Perseus Books Group was an American publishing company founded in 1996 by investor Frank Pearl. Perseus acquired the trade publishing division of Addison-Wesley (including the Merloyd Lawrence imprint) in 1997. 

In 2005, Perseus acquired Client Distribution Services, the former distribution arm of Random House. It was named Publisher of the Year in 2007 by Publishers Weekly magazine for its role in taking on publishers formerly distributed by Publishers Group West and acquiring Avalon Publishing Group. After the death of Frank Pearl, Perseus was sold to Centre Lane Partners in 2015, a private equity firm. In April 2016, its name and publishing business was acquired by Hachette Book Group and its distribution business by Ingram Content Group.

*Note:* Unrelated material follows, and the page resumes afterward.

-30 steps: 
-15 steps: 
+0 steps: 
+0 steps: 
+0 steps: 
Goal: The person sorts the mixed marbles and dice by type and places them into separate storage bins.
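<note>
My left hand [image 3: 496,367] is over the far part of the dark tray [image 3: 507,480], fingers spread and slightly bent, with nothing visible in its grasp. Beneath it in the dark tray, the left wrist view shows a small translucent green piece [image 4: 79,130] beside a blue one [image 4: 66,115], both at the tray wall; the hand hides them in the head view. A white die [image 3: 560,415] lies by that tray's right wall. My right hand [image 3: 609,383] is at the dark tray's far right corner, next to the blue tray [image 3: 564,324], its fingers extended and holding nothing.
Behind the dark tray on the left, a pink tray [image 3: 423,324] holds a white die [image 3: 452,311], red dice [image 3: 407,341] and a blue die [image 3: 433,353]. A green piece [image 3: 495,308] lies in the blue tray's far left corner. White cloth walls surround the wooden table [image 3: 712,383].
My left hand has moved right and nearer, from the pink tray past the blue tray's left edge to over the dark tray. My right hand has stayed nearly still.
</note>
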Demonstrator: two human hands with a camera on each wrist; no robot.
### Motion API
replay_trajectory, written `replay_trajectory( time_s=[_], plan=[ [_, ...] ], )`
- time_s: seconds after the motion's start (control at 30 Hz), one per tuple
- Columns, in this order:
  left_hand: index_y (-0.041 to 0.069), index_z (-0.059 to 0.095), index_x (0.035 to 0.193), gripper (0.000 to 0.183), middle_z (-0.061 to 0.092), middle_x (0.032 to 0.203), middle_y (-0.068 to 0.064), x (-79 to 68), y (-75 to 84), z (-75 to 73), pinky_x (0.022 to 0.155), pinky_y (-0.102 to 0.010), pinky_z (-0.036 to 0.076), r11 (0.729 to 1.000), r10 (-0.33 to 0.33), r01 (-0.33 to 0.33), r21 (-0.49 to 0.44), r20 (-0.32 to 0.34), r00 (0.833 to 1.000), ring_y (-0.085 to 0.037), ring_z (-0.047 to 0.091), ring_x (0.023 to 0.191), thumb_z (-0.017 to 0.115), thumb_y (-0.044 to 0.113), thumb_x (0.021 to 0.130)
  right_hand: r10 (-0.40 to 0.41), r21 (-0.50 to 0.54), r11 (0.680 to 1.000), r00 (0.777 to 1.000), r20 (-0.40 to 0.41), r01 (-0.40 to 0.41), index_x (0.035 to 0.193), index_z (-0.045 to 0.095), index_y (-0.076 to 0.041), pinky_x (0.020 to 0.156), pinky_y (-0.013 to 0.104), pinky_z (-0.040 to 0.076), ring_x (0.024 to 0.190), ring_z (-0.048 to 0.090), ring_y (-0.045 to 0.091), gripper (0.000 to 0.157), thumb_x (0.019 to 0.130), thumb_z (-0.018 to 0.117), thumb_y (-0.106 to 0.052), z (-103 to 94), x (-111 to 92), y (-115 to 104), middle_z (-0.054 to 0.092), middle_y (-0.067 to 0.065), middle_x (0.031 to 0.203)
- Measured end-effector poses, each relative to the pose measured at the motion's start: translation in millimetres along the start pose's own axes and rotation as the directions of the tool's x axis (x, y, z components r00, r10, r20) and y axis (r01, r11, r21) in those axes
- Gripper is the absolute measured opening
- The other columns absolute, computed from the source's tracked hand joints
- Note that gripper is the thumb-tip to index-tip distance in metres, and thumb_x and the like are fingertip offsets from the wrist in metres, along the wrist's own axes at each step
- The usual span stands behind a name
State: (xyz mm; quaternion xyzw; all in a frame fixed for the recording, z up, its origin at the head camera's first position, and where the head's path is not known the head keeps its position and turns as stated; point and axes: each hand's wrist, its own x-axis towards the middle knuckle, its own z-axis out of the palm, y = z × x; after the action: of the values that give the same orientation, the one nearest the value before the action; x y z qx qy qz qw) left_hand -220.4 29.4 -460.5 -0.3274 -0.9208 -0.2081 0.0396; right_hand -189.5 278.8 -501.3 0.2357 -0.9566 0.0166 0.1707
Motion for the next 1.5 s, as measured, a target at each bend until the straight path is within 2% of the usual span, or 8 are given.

In January 2007, the Perseus Books Group purchased Avalon Publishing Group, the parent company of Carroll & Graf and Thunder's Mouth Press; the purchaser folded both imprints and stopped publishing books under those names in May 2007.

In December 2018, Hachette Books became an imprint of Perseus Books Group. Concurrently, Da Capo Press and Da Capo's Lifelong became part of Hachette.

Imprints
The Perseus Books Group currently has the following imprints:

Avalon Travel
Moon Publications
Rick Steves (formerly John Muir Publications)
Basic Books
Basic Civitas
Seal Press
DaCapo
Hachette Books
Running Press
PublicAffairs
Nation Books

Former imprints
Before Avalon Publishing Group was integrated into the Perseus Books Group, it published on 14 imprint presses. In 2007, some of these imprints were integrated into the Perseus Books Group, while others folded or were sold to other companies. Perseus also sold one of their imprints in the restructuring process.

Avalon Publishing Group
Axoplasm
Black Square Editions
Blue Moon Books
Carroll & Graf Publishers — acquired in 1998, folded in 2007
Four Walls Eight Windows — absorbed into Thunder's Mouth Press in 2004
Marlowe & Company — absorbed into the DaCapo imprint
No Exit Press
Seal Press
Shoemaker & Hoard Publishers — sold to Counterpoint LLC
Thunder's Mouth Press — folded in 2007

Perseus Books Group
Counterpoint Press — sold to Counterpoint LLC
Vanguard Press started in 2007, closed in 2012
Weinstein Books - closed in 2017
Westview - sold to Taylor & Francis and absorbed into Routledge

Distribution
Perseus previously owned separate book distribution companies.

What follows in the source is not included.